Catholic officers in the Police Service of Northern Ireland (PSNI) face “particular difficulties” from last week’s data breach, according to their representative organisation.
The Catholic Police Guild of Northern Ireland, which represents a number of Catholic PSNI officers, demanded a “full response” from the force’s leadership, saying its members were now vulnerable to terrorist groups.
The accidental data breach revealed the details of 10,000 PSNI employees.
These appeared online for several hours on 8 August and dissident republicans now claim to possess the information.
Details of a smaller breach in July have since emerged.
Police officers are targets for dissidents and many choose not to disclose their employment in their community.

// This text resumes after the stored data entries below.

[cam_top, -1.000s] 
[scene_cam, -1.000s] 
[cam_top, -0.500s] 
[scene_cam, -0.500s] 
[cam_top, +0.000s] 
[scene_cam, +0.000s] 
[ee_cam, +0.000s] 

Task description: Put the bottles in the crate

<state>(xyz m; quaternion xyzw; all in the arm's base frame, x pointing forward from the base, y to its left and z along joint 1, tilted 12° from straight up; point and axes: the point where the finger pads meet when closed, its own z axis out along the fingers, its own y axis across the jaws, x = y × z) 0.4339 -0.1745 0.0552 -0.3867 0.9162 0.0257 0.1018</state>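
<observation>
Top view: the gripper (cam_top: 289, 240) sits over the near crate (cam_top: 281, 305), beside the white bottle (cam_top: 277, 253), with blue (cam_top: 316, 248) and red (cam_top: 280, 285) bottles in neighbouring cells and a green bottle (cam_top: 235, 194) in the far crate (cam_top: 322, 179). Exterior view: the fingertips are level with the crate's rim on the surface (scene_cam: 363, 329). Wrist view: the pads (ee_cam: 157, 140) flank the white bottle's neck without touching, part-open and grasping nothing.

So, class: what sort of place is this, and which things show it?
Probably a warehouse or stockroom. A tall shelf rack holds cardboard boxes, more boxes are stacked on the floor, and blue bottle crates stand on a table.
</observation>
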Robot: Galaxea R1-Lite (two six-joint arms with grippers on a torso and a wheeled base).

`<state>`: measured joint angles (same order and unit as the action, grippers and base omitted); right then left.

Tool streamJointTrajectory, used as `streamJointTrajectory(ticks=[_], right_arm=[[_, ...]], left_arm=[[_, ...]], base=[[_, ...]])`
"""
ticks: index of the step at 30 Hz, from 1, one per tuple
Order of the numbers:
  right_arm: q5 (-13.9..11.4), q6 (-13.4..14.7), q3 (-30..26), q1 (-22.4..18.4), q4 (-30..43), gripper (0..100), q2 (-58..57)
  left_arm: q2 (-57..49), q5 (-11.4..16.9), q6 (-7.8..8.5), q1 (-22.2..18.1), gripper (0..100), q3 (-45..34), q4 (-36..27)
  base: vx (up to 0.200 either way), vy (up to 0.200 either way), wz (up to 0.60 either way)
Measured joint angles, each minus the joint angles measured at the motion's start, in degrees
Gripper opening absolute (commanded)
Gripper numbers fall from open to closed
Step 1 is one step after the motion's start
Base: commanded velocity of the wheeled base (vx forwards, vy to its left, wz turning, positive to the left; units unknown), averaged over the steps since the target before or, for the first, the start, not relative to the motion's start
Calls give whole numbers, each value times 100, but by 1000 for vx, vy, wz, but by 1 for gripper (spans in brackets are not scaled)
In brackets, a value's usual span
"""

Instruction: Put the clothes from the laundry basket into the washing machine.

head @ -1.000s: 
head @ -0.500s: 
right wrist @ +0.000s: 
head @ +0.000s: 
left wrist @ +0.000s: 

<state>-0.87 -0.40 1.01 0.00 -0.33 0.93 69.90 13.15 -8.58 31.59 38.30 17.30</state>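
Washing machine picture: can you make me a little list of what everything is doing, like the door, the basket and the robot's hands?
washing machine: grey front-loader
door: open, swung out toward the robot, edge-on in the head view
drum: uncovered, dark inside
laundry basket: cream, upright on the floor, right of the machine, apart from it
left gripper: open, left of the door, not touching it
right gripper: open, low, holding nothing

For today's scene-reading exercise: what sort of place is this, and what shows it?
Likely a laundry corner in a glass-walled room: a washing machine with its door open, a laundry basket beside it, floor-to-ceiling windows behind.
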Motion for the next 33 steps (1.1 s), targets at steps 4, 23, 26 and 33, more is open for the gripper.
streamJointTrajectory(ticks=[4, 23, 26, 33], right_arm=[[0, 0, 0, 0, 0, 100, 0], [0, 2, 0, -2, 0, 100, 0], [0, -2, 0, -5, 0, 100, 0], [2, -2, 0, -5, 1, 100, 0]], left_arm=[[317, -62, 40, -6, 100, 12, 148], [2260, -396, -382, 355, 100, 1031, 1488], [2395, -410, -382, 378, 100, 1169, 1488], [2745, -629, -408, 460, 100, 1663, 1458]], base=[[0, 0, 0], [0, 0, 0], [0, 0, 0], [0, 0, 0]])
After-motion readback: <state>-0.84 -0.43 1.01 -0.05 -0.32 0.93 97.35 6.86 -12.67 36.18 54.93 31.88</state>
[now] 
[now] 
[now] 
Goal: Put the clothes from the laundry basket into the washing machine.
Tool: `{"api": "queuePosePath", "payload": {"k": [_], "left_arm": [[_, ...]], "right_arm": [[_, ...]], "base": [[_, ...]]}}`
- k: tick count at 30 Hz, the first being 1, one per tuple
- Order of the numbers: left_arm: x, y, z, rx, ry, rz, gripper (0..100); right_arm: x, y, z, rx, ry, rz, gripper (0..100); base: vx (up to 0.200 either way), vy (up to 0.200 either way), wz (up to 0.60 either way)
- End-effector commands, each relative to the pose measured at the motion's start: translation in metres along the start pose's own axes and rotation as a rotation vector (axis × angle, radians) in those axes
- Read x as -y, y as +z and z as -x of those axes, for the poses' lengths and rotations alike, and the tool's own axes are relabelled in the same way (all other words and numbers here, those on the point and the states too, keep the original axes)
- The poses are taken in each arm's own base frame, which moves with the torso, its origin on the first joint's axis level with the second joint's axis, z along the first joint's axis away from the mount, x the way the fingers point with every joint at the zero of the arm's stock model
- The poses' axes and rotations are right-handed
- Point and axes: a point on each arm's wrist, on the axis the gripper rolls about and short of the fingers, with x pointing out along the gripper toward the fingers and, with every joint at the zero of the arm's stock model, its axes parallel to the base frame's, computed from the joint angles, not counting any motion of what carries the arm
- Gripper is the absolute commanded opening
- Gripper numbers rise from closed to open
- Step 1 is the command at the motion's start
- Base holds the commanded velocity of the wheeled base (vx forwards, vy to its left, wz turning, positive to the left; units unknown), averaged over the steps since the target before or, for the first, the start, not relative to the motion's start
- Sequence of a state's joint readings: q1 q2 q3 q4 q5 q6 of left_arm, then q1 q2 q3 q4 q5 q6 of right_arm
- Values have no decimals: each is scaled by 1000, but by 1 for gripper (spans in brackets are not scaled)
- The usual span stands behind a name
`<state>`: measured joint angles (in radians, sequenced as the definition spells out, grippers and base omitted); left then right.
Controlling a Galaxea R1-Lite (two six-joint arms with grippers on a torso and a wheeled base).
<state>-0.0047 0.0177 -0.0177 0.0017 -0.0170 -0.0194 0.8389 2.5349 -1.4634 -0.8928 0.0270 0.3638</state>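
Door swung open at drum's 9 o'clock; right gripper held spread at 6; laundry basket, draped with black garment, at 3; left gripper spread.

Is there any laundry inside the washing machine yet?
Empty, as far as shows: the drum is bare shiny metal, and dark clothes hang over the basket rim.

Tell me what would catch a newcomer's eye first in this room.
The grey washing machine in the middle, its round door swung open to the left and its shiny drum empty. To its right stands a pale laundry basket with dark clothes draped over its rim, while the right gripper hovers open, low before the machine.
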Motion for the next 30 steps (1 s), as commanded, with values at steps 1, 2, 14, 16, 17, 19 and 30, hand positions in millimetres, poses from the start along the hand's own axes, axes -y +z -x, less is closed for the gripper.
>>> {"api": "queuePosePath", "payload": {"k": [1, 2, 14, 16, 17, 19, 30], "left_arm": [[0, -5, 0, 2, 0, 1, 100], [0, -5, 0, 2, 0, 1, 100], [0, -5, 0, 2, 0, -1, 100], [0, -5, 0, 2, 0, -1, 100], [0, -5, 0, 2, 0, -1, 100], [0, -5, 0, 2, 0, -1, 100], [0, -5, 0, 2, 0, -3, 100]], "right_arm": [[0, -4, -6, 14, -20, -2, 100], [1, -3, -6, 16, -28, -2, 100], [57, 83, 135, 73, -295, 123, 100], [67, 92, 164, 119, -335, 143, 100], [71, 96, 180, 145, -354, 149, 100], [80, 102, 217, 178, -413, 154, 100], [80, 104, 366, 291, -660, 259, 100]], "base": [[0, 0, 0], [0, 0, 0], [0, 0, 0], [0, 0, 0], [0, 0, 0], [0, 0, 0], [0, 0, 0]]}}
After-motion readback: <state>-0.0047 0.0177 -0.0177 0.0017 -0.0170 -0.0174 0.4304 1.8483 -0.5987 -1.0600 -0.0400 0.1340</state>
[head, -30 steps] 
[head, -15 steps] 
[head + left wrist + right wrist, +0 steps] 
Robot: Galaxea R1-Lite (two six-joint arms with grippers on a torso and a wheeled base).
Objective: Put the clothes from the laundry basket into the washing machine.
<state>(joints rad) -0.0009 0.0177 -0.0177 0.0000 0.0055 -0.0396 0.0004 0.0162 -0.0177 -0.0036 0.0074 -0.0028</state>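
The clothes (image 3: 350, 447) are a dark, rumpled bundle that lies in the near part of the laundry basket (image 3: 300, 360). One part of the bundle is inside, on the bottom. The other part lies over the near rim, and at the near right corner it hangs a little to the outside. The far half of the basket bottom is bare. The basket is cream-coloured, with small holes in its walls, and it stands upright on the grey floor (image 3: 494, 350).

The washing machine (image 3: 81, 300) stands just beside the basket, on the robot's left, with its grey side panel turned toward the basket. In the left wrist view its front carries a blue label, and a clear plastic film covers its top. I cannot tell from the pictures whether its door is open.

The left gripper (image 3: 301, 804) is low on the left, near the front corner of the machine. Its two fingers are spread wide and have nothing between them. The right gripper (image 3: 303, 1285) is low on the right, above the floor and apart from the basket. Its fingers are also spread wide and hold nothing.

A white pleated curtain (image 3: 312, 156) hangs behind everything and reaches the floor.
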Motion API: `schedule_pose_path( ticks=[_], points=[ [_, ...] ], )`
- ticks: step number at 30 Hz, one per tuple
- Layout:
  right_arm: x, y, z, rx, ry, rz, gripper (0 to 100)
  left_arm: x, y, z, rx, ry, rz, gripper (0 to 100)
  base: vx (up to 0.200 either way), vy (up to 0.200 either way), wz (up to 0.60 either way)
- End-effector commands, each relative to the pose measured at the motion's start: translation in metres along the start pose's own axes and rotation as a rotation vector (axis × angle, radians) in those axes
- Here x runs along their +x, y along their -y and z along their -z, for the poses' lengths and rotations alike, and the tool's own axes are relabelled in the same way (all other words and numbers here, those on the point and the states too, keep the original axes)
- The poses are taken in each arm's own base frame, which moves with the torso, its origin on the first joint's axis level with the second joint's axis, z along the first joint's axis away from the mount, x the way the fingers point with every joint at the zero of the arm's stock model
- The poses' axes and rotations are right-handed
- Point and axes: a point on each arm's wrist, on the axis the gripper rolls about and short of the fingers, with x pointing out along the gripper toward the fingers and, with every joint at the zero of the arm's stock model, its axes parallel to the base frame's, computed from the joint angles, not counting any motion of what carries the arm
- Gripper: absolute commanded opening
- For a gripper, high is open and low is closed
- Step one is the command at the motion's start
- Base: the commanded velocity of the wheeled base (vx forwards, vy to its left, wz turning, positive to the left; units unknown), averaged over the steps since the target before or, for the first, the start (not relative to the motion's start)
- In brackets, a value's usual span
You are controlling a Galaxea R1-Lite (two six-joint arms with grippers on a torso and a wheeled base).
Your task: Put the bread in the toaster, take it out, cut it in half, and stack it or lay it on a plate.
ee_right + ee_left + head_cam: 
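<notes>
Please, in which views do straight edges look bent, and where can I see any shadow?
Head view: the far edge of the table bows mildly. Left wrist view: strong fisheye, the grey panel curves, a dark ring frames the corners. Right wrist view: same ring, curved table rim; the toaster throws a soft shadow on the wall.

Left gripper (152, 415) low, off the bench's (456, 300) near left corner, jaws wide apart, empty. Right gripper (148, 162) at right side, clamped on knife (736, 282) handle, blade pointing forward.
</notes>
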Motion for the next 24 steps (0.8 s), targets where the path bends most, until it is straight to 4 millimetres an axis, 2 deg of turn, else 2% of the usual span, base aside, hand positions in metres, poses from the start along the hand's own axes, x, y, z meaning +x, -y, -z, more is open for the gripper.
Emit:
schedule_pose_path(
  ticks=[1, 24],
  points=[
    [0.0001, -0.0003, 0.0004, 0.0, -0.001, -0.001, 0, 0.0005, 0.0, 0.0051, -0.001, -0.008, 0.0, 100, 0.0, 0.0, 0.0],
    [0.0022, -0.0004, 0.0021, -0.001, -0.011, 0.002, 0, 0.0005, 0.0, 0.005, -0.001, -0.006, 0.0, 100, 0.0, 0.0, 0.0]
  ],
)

In the most serious recent attack, the senior detective John Caldwell was shot repeatedly as he left his son’s football practice in February, sustaining life-changing injuries.
Several officers have said that they will leave Northern Ireland after being compromised by the breach.
Supt Gerry Murray, the chair of the Catholic Police Guild, said it was “hard to think of a more pressing issue for Catholic officers and staff than the data breaches”, adding that it would have “implications…for potential new recruits from the Catholic community”.
He said that members “are worried for themselves and in many cases for their family members”.
Dissident republicans target Catholic officers to discourage members of the Catholic community from joining the historically-Protestant force.
Although roughly 45 per cent of Northern Ireland’s population comes from a Catholic background, data from May this year said 32 per cent of PSNI officers were Catholics and only 26 per cent were from specifically Northern Irish Catholic backgrounds.
In 2001, when the PSNI was formed from the dissolved Royal Ulster Constabulary, Catholics made up just eight per cent of the force.
Supt Murray said he was “concerned about the impact on future recruitment of young Catholics into the police service”.
He told the BBC that a young officer had contacted him for advice on whether to take a gun to Mass, adding: “I think, if he feels insecure with regard to going to his place of worship and he feels it necessary – yes.”
The Northern Ireland branch of the Catholic Police Guild was formed in 2020, and reorganised last year, to represent officers and encourage recruitment from the Catholic community.
PSNI Chief Constable Simon Byrne met representative bodies including the guild last Friday. By then more than 600 people had already contacted a support service set up for those affected.
Supt Murray said: “The community background of police officers and staff has to be given the proportionate weight when considering the implications of this data breach on serving officers.”